▶ Prompt: A verbatim transcript of the data below is required, images omitted.

▶ Collected data:
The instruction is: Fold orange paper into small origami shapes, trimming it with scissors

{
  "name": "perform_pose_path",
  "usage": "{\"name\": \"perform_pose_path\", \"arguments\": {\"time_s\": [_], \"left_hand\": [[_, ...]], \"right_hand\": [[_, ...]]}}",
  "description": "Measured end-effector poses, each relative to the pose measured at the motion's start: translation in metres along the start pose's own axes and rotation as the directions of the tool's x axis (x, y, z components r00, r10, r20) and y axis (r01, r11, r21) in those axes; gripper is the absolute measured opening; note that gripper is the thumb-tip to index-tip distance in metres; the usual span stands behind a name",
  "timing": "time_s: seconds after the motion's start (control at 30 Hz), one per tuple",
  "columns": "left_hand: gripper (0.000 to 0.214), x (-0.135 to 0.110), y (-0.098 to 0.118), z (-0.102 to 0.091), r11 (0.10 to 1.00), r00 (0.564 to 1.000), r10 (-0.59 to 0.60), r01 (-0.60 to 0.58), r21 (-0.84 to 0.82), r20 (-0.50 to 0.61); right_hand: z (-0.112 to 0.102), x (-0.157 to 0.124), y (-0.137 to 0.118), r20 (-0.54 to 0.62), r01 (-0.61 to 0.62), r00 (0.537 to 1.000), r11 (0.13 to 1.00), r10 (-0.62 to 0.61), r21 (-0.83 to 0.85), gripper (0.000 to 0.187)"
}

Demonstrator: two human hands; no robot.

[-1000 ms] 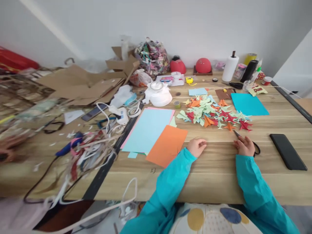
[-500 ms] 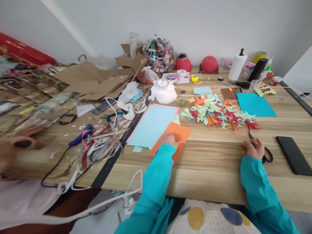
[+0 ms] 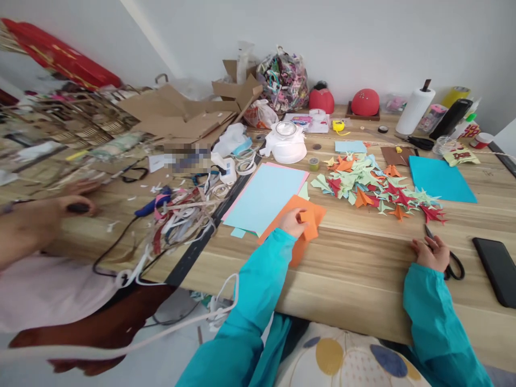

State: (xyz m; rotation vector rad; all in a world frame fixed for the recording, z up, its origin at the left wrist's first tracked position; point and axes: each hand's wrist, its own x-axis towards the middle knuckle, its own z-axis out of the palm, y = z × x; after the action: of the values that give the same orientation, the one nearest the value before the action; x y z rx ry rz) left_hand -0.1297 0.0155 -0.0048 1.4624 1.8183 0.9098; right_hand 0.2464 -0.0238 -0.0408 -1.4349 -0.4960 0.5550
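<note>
My left hand (image 3: 293, 222) pinches a small piece of orange paper (image 3: 309, 224) with a cut or folded outline. It is lifted just above a larger orange sheet (image 3: 278, 217), which lies partly over a stack of light blue and pink sheets (image 3: 268, 196). To the right, my right hand (image 3: 432, 253) lies on the table with fingers apart and loosely curled. Black-handled scissors (image 3: 457, 267) lie partly under that hand; their blades point away from me. Beyond both hands is a pile of small folded paper shapes (image 3: 363, 177) in green, orange and red.
A black phone (image 3: 495, 271) lies at the right, and a bright blue sheet (image 3: 442, 179) behind it. On the left are ribbons and cords (image 3: 181, 215), a blue-handled tool (image 3: 153, 203) and a co-worker's hand (image 3: 78, 206). Flattened cardboard (image 3: 177, 118) lies farther back.
My left hand, earlier resting over the orange paper, now grips a small orange piece and raises it off the sheet. My right hand stays by the scissors. The view has shifted left.
</note>
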Motion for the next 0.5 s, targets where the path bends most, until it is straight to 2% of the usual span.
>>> {"name": "perform_pose_path", "arguments": {"time_s": [0.07,0.1,0.2,0.3,0.4,0.5], "left_hand": [[0.040,0.005,0.007,-0.005,0.997,0.999,0.044,-0.045,-0.055,-0.021],[0.037,0.008,0.009,-0.009,0.998,0.998,0.052,-0.053,-0.026,-0.032],[0.024,0.014,0.006,-0.028,0.961,1.000,-0.002,0.010,0.277,-0.026],[0.023,0.011,-0.008,-0.045,0.823,0.994,-0.090,0.109,0.558,-0.061],[0.025,0.002,-0.021,-0.051,0.776,0.987,-0.153,0.152,0.612,-0.052],[0.019,-0.006,-0.022,-0.048,0.823,0.994,-0.112,0.103,0.558,-0.018]], "right_hand": [[0.000,-0.001,0.000,0.014,0.028,1.000,0.999,-0.027,-0.031,0.058],[0.000,-0.001,-0.001,0.018,0.037,0.999,0.998,-0.037,-0.045,0.057],[0.000,-0.003,-0.002,0.015,0.050,0.999,0.997,-0.049,-0.066,0.058],[0.000,-0.005,-0.004,0.022,0.057,0.998,0.996,-0.055,-0.068,0.057],[0.002,-0.006,-0.004,0.028,0.070,0.997,0.990,-0.066,-0.126,0.056],[0.005,-0.006,-0.003,0.052,0.127,0.992,0.968,-0.119,-0.216,0.055]]}}
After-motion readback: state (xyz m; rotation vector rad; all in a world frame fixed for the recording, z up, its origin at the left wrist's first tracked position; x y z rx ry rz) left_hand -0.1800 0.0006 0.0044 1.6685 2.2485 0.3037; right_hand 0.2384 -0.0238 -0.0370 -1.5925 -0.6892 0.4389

▶ Response to this exercise:
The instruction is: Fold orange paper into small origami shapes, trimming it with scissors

{
  "name": "perform_pose_path",
  "usage": "{\"name\": \"perform_pose_path\", \"arguments\": {\"time_s\": [_], \"left_hand\": [[_, ...]], \"right_hand\": [[_, ...]]}}",
  "description": "Measured end-effector poses, each relative to the pose measured at the motion's start: translation in metres along the start pose's own axes and rotation as the directions of the tool's x axis (x, y, z components r00, r10, r20) and y axis (r01, r11, r21) in those axes; gripper is the absolute measured opening; note that gripper is the thumb-tip to index-tip distance in metres; the usual span stands behind a name",
  "timing": "time_s: seconds after the motion's start (control at 30 Hz), one per tuple",
  "columns": "left_hand: gripper (0.000 to 0.214), x (-0.135 to 0.110), y (-0.098 to 0.118), z (-0.102 to 0.091), r11 (0.10 to 1.00), r00 (0.564 to 1.000), r10 (-0.59 to 0.60), r01 (-0.60 to 0.58), r21 (-0.84 to 0.82), r20 (-0.50 to 0.61); right_hand: z (-0.112 to 0.102), x (-0.157 to 0.124), y (-0.137 to 0.118), r20 (-0.54 to 0.62), r01 (-0.61 to 0.62), r00 (0.537 to 1.000), r11 (0.13 to 1.00), r10 (-0.62 to 0.61), r21 (-0.83 to 0.85), gripper (0.000 to 0.187)"
}

Demonstrator: two human hands; no robot.

[-1000 ms] 
[-500 ms] 
[+0 ms] 

State: (xyz m; rotation vector rad; all in a world frame fixed for the recording, z up, its origin at the left wrist's first tracked position; point and axes: each hand's wrist, its own x-axis towards the middle knuckle, its own z-axis out of the palm, y = z × x; after the action: of the values that give the same orientation, the one nearest the value before the action; x y z rx ry rz) left_hand -0.1297 0.0155 -0.0048 1.4624 1.8183 0.9098; right_hand 0.2464 -0.0238 -0.0408 -1.4349 -0.4960 0.5550
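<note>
My left hand (image 3: 293, 222) pinches a small piece of orange paper (image 3: 309, 224) with a cut or folded outline. It is lifted just above a larger orange sheet (image 3: 278, 217), which lies partly over a stack of light blue and pink sheets (image 3: 268, 196). To the right, my right hand (image 3: 432, 253) lies on the table with fingers apart and loosely curled. Black-handled scissors (image 3: 457, 267) lie partly under that hand; their blades point away from me. Beyond both hands is a pile of small folded paper shapes (image 3: 363, 177) in green, orange and red.
A black phone (image 3: 495, 271) lies at the right, and a bright blue sheet (image 3: 442, 179) behind it. On the left are ribbons and cords (image 3: 181, 215), a blue-handled tool (image 3: 153, 203) and a co-worker's hand (image 3: 78, 206). Flattened cardboard (image 3: 177, 118) lies farther back.
My left hand, earlier resting over the orange paper, now grips a small orange piece and raises it off the sheet. My right hand stays by the scissors. The view has shifted left.
</note>
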Motion for the next 0.5 s, targets where the path bends most, until it is straight to 2% of the usual span.
>>> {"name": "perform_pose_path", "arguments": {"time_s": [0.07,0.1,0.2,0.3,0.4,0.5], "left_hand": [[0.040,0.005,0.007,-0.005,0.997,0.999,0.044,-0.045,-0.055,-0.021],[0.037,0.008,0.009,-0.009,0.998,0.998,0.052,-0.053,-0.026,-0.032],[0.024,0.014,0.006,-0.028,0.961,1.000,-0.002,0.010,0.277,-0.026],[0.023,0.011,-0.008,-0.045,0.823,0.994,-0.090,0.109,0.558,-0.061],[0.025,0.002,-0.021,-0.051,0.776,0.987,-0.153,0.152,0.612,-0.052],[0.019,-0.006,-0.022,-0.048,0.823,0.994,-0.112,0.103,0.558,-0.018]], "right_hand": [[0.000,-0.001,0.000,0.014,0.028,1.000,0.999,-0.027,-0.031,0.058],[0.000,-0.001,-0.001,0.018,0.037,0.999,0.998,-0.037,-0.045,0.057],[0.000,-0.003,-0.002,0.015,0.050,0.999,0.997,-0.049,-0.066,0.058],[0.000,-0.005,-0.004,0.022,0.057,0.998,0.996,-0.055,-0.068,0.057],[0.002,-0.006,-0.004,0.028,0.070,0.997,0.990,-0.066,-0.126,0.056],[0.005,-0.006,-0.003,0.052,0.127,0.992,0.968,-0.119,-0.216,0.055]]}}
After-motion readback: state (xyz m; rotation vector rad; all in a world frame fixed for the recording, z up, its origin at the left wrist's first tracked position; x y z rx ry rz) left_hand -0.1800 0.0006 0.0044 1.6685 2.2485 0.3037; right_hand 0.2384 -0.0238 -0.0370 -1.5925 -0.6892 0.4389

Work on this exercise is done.